The leader of an Italian political party with fascist roots has called on the European Union to press for the restitution of Jewish property and assets seized during World War II.
The move is part of party leader Gianfranco Fini’s efforts to distance his National Alliance Party from its past.
In a message last week asking E.U. officials to support restitution efforts, Fini said, “Half a century after the immense tragedy of the Holocaust, the problem of the restitution of goods seized from the victims and conserved in credit institutes and banks in various countries has not yet been resolved.
“Nor has what happened to the gold stolen by the Nazis been clarified,” he added.
During the war, the Nazis melted down gold looted from Holocaust victims. The Nazis then sold it along with the ingots stolen from the central banks of the European countries they overran.
E.U. officials, Fini said, should “bring to bear all pressure possible on the governments involved in order to bring this manifest injustice to an end.”
The National Alliance was formed from the neo-fascist Italian Social Movement party, and Fini has sought to turn it into a mainstream party.
Earlier this month, he condemned the anti-Semitic laws introduced in 1938 by the fascist government of Benito Mussolini.

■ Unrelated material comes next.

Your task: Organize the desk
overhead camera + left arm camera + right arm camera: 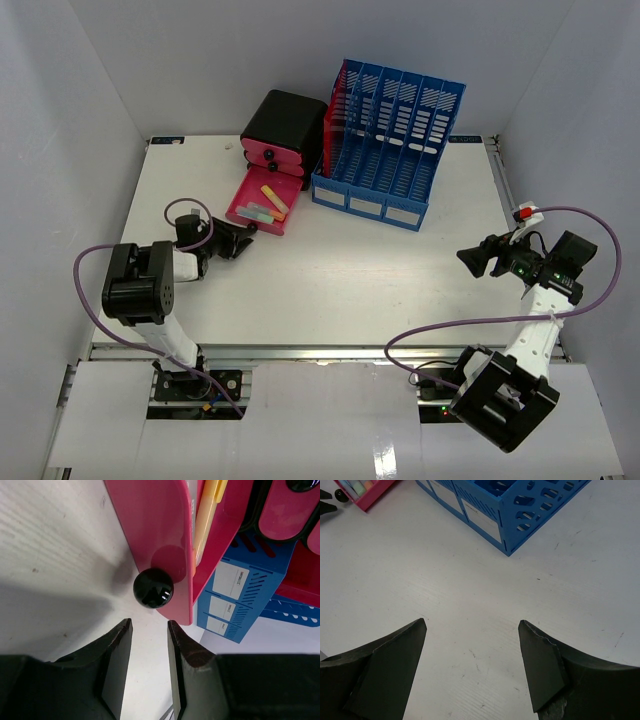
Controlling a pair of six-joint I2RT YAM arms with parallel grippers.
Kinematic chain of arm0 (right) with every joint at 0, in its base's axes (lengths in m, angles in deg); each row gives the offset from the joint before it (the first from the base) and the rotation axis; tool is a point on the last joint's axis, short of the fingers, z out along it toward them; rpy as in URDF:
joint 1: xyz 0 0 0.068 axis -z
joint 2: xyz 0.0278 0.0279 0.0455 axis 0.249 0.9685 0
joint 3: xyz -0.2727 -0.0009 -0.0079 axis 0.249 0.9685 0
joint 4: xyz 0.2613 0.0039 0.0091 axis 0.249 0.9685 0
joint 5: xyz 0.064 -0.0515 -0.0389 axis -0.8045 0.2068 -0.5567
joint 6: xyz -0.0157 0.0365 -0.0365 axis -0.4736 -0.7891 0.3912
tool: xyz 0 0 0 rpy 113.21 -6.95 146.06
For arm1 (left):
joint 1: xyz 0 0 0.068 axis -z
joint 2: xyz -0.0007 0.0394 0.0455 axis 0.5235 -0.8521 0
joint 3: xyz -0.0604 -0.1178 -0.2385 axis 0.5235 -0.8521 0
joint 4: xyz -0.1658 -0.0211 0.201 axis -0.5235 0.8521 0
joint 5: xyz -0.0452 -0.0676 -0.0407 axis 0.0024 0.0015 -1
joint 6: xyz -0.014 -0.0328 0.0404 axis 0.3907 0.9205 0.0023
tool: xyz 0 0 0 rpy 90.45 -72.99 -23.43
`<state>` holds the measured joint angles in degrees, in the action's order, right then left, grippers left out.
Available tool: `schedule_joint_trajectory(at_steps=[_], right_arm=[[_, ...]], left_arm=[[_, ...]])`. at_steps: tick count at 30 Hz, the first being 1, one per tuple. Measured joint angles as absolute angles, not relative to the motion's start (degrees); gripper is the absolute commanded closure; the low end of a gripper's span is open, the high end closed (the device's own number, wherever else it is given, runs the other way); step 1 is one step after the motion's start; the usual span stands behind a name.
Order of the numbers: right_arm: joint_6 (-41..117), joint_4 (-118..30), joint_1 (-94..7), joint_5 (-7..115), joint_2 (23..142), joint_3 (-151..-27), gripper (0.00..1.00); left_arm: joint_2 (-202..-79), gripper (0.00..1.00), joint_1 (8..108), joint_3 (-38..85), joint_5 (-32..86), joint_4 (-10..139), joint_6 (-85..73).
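Two grippers were over the desk (330,285), the white top that filled the overhead view, with its near edge partly hidden behind the arm bases.

The left gripper (149,627) was toward the left edge. Its fingers were parted by a narrow gap and held nothing. A black knob (153,588) sat just beyond the tips, apart from both. The right gripper (472,630) was near the right edge, spread wide over bare desk and holding nothing.

In the wrist views much was cut off. The left one showed only a slice of the open drawer (155,525), and the right one only a corner of the blue rack (520,505).

One black drawer unit (285,120) stood at the far edge, left of centre. Two more knobs showed on its shut pink fronts. Its one open drawer held markers (266,205): one yellow, with paler ones beside it. They overlapped too much to count beyond three.

One blue rack stood at the far edge, just right of the unit, with three white labels (233,582) on its front. The contents of its slots could not be made out. One red rack (338,95) stood between the unit and the blue rack, mostly hidden.
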<state>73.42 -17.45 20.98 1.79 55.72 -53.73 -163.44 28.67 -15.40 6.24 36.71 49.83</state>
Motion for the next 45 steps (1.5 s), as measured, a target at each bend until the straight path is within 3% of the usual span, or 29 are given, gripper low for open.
schedule_joint_trajectory(at_steps=[45], right_arm=[[73.12,-17.67,20.98,2.65,55.74,-52.95,0.19]], left_arm=[[-169.21,0.55,28.56,-8.17,5.42,38.59,46.71]])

He also condemned the so-called Salo Republic, a diehard fascist-run enclave set up by Mussolini in Nazi-occupied northern Italy after the Allied invasion of Italy in 1943.
In another effort to burnish his party’s image, Fini attended a book party last week of the diaries of Giorgio Perlasca, an Italian businessman who was a member of the Fascist Party, but who nonetheless saved thousands of Jews in the Budapest Ghetto during the war.
Perlasca, known in Italy as the “Italian Schindler,” passed himself off as a diplomat from neutral Spain and supplied false passports to Jews.
Perlasca’s story did not come out until the early 1990s. He died a few years ago.
Perlasca’s wartime diaries were recently published in book form after being serialized in the Rome Jewish monthly Shalom.
Fini sat in the front row at the book party, which was also attended by a representative from the Israeli Embassy and officials of the Jewish community.